Input material Start Marker

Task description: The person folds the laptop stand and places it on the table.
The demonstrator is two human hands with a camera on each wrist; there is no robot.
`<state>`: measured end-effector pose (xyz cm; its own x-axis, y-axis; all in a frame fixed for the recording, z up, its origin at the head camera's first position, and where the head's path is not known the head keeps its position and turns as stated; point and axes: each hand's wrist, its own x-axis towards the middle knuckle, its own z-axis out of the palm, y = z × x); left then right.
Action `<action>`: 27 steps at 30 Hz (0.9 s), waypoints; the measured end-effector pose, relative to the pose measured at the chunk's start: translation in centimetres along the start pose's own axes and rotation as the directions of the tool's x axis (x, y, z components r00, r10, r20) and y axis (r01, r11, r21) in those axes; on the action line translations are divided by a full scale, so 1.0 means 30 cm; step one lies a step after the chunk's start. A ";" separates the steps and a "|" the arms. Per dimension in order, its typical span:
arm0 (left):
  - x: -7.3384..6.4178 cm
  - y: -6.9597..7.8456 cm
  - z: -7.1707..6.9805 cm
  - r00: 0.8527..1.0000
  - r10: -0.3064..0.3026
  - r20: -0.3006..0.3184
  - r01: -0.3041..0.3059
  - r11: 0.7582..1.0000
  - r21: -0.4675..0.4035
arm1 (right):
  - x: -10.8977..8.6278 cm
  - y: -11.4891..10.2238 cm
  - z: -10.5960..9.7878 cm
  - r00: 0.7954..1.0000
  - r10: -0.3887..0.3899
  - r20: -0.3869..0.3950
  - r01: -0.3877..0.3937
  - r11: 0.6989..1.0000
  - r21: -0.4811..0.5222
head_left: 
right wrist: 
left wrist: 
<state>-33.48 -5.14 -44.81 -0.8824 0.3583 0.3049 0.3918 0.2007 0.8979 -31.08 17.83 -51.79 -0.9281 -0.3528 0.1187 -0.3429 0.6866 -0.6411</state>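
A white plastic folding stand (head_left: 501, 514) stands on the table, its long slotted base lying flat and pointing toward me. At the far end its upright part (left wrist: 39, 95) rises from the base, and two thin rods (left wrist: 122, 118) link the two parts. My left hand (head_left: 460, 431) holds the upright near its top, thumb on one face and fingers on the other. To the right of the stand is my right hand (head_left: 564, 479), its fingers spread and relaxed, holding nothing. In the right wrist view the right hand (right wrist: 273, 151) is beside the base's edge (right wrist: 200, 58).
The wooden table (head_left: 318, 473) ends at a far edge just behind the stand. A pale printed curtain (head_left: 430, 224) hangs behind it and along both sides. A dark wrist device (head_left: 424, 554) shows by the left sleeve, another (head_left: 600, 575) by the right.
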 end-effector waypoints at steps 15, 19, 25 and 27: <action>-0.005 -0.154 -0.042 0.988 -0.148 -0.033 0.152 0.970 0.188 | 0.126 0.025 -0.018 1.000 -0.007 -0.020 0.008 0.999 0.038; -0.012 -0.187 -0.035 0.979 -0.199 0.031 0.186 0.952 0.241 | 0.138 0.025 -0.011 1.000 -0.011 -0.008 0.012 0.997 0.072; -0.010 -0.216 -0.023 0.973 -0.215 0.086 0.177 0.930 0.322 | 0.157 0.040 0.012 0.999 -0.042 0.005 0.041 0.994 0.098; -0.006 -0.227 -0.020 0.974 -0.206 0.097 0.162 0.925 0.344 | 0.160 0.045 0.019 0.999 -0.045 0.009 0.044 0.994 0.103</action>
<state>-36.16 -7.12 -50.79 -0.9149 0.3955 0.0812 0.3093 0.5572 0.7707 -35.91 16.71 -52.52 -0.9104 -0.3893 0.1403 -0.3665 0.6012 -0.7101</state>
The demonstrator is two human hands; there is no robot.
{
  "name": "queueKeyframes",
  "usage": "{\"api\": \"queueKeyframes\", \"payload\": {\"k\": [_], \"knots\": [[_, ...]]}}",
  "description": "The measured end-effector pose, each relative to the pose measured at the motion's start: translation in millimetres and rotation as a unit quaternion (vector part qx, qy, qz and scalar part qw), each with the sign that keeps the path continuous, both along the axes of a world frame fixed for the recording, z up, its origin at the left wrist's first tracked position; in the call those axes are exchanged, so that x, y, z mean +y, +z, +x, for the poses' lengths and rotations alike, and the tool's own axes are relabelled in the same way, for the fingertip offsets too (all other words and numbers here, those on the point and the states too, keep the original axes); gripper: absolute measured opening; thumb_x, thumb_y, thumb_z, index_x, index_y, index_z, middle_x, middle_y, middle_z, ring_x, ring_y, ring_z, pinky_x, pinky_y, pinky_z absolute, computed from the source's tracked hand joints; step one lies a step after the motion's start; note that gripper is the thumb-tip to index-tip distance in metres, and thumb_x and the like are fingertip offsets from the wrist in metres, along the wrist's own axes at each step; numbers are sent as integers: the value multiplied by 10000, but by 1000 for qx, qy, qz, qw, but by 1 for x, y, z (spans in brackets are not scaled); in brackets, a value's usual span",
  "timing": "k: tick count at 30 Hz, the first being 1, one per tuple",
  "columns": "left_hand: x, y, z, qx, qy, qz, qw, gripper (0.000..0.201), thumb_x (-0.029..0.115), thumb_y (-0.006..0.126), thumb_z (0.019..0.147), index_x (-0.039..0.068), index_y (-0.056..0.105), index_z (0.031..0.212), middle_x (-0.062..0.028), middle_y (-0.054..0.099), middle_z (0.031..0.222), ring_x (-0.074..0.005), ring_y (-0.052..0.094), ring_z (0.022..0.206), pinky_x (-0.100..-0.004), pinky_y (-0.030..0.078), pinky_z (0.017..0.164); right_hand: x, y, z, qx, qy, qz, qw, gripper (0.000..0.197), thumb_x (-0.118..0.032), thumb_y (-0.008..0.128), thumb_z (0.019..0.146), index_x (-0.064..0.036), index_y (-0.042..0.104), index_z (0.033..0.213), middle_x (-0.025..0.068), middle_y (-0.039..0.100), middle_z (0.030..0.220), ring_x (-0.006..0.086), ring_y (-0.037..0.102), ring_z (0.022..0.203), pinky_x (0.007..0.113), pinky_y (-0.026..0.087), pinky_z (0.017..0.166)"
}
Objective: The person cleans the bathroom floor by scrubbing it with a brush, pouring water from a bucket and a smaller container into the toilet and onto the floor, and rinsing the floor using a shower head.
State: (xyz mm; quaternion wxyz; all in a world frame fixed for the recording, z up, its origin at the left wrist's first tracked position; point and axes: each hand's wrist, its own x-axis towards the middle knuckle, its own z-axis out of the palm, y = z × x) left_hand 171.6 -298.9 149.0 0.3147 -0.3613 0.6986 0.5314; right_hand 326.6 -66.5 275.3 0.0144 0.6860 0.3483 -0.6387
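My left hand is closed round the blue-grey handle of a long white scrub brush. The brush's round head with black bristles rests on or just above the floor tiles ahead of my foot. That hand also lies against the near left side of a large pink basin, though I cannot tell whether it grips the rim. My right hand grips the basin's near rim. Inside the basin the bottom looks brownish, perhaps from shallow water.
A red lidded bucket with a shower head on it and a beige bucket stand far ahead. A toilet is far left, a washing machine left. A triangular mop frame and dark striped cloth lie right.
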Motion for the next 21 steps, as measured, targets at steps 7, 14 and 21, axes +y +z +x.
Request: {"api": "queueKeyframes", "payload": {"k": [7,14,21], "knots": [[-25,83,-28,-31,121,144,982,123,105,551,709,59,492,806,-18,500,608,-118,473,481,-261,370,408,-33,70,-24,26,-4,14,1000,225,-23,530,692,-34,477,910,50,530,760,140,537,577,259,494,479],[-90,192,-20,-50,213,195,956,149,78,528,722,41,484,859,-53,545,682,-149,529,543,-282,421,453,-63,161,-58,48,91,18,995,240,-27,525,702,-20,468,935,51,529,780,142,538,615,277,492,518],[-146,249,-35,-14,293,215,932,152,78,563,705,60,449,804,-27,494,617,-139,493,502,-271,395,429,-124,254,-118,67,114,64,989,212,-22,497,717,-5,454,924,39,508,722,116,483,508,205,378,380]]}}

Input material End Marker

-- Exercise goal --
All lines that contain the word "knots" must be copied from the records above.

-- Answer section --
  "usage": "{\"api\": \"queueKeyframes\", \"payload\": {\"k\": [_], \"knots\": [[_, ...]]}}",
Request: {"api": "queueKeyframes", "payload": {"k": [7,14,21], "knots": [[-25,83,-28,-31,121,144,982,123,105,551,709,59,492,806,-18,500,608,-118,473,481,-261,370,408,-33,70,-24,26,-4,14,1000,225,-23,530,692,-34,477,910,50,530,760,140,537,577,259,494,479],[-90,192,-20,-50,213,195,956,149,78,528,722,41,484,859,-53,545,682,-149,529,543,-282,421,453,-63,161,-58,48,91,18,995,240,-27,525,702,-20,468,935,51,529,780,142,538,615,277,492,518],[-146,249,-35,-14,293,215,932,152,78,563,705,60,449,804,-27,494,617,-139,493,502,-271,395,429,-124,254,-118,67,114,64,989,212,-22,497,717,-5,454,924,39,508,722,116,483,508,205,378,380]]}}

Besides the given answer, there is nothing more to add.